O futuro do jornal impresso


Antonio Carlos Lua

As potencialidades da plataforma digital e a fúria arrebatadora da Internet impulsionaram o frenético fluxo de informações, levando alguns profetas contemporâneos do Apocalipse midiático a fazer prognósticos nada positivos quanto à sobrevivência dos jornais impressos no universo da imprensa, apontando o seu desaparecimento em, no máximo, dez anos. 

A afirmação baseia-se no contexto atual dos Estados Unidos, onde o ‘The Wall Street Journal’ foi vendido, o ‘The New York Times’ reduzido no seu formato, o poderoso grupo ‘Tribune’ vivendo um doloroso processo de haraquiri corporativo, tendo ainda, na Inglaterra, o fim da edição impressa do ‘The Independent’, o primeiro jornal britânico a ser publicado apenas em versão digital. 

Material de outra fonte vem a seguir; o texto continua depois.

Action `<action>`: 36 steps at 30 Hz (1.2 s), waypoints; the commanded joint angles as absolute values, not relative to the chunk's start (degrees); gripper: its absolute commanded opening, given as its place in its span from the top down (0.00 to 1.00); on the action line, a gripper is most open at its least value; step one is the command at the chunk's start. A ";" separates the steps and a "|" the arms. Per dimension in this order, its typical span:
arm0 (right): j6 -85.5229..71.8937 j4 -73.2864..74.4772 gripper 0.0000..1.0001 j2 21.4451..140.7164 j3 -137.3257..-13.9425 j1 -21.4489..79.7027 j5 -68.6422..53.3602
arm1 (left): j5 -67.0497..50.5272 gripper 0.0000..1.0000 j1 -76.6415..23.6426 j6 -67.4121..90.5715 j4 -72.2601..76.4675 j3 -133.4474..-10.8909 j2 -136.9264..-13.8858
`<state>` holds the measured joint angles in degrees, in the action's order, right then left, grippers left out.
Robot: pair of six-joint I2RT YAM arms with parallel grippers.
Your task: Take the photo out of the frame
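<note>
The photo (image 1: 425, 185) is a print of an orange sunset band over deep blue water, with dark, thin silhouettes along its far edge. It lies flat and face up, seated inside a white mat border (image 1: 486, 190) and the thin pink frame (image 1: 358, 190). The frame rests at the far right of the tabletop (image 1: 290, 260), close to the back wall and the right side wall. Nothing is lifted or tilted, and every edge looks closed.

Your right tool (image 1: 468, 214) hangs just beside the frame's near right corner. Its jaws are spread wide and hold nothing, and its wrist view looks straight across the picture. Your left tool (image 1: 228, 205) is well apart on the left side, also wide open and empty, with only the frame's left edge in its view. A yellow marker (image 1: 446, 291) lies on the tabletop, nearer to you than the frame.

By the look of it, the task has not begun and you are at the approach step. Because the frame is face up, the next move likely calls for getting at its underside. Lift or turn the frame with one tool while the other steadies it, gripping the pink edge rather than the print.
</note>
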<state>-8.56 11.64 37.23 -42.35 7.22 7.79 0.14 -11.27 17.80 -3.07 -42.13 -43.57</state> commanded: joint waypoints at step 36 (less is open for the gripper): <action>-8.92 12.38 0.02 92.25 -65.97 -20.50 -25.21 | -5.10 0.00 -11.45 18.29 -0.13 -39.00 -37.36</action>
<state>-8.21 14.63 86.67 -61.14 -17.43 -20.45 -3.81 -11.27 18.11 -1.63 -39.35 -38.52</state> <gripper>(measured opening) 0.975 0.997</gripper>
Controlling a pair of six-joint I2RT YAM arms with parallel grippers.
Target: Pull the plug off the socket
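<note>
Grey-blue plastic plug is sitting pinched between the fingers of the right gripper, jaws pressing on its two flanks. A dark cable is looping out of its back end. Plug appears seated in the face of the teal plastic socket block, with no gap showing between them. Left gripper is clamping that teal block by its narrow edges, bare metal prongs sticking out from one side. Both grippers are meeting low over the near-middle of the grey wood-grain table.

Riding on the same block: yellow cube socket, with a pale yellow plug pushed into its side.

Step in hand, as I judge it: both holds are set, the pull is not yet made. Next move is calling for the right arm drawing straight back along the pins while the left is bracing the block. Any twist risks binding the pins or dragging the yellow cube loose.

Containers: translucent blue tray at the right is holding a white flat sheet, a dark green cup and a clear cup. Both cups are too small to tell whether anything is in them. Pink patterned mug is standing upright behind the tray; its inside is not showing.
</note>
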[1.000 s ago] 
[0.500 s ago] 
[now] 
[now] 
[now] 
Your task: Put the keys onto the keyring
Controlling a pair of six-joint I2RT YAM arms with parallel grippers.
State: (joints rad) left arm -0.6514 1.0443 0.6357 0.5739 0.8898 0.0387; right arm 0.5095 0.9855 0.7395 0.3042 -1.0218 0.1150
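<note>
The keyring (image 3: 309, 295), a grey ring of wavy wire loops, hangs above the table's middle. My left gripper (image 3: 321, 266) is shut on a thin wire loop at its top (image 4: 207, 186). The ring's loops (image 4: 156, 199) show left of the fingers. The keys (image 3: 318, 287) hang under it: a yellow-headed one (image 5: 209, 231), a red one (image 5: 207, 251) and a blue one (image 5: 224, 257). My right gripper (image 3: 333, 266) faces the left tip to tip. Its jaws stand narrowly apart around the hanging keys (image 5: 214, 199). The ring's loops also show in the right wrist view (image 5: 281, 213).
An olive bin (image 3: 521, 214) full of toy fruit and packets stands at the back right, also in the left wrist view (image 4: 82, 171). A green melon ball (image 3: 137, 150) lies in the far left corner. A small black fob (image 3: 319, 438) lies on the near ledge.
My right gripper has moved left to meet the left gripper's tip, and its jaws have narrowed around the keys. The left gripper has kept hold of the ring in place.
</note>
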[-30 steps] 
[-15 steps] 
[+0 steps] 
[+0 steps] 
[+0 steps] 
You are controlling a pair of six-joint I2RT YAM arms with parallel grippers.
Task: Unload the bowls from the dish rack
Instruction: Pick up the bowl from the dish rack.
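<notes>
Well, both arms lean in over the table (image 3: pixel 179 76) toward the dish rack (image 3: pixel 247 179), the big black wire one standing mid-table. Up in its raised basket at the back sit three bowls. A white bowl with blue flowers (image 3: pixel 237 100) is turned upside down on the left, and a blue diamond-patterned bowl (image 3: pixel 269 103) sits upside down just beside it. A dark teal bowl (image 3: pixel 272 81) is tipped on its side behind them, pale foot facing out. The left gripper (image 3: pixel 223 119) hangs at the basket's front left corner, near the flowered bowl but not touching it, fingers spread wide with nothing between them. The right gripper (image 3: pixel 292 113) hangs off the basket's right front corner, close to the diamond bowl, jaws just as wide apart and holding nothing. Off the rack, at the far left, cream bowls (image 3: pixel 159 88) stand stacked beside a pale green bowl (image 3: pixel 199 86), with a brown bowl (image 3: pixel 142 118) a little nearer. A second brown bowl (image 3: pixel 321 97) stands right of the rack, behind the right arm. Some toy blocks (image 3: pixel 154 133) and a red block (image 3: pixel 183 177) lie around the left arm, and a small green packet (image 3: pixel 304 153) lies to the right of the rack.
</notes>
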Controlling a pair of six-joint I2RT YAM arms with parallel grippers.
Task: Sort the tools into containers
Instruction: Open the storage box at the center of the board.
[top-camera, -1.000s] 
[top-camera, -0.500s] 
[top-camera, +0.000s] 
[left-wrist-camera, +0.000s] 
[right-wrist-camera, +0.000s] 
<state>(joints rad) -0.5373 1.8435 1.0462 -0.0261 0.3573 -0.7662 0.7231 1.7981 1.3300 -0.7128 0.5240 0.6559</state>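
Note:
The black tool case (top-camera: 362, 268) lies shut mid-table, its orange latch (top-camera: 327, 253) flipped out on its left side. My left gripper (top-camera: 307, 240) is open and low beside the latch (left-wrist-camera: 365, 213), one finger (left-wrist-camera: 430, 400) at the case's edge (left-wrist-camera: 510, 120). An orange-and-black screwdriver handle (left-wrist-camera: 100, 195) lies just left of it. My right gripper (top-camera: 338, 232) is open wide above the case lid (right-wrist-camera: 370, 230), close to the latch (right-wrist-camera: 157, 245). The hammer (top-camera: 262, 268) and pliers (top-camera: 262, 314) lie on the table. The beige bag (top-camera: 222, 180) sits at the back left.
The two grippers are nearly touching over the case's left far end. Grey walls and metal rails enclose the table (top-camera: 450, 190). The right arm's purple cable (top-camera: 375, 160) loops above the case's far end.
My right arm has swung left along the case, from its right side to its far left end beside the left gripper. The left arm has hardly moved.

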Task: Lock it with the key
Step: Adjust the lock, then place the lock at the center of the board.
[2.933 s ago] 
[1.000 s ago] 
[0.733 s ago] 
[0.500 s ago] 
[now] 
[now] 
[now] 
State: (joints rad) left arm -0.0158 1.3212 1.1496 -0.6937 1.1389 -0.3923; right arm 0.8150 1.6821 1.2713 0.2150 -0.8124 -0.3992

São antigos os rumores sobre a possível extinção do jornal impresso. Antes da Internet se popularizar no Brasil, a partir de 1994, o meio impresso era um forte páreo à TV e ao rádio, aos quais, inclusive, precedeu com competência reconhecida. 

No Brasil, pesquisas indicam que a Internet, a Televisão e o Rádio são os veículos predominantes de comunicação, mas o jornal impresso continua sendo o meio mais confiável. O foco é o conteúdo e não a plataforma, embora isso não signifique dizer que a publicação impressa é um atestado de veracidade e imparcialidade da notícia. 

Porém, há de se reconhecer que há uma tendência confirmada em estudos recentes de que o leitor acredita muito mais no que lê num veículo impresso do que aquilo que recebe pela Internet, ainda que o autor da informação seja a mesma empresa de comunicação nas duas mídias. O placar é cruel: 52% contra 27%.

No Brasil, 15% da população compra jornais todos os dias. Metade dos brasileiros usa a Internet, mas só 10% faz a leitura de jornais digitais. Ou seja, a qualidade jornalística do veículo impresso continua sendo o atributo decisivo da sua sobrevivência. 

Mesmo já inseridos no contexto digital, leitores ainda prezam pelas manchetes estampadas, o folhear das páginas, as informações que se misturam ao cheiro do café da manhã de uma geração acostumada a apalpar a notícia com atenção. As pessoas sempre necessitarão ler algo no papel, tanto faz se ele for o atual ou o provável papel eletrônico do futuro. 

Na verdade, o desafio que o jornal impresso enfrenta é o de se reinventar mais uma vez em relação a sua inserção no processo de comunicação, percebendo as mudanças no contexto informativo e adaptando-se a elas com rapidez. 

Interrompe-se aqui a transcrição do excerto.